WHAT YOU ARE ASKED TO DO:
Only the lines from the one containing "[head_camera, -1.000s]" through the last line of the material should be copied, exactly as written and without pictures.

RAW DATA:
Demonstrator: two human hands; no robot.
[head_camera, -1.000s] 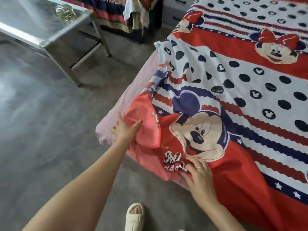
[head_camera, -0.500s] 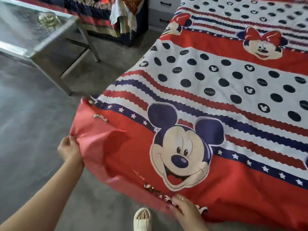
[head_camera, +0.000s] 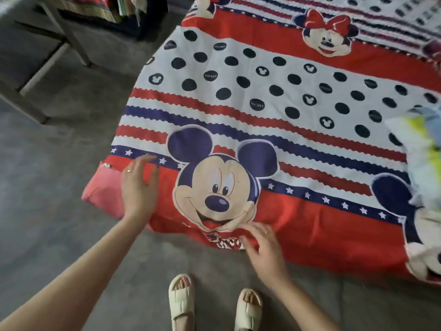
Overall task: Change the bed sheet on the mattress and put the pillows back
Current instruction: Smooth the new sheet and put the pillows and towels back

RESULT:
[head_camera, -1.000s] 
[head_camera, -0.500s] 
[head_camera, +0.000s] 
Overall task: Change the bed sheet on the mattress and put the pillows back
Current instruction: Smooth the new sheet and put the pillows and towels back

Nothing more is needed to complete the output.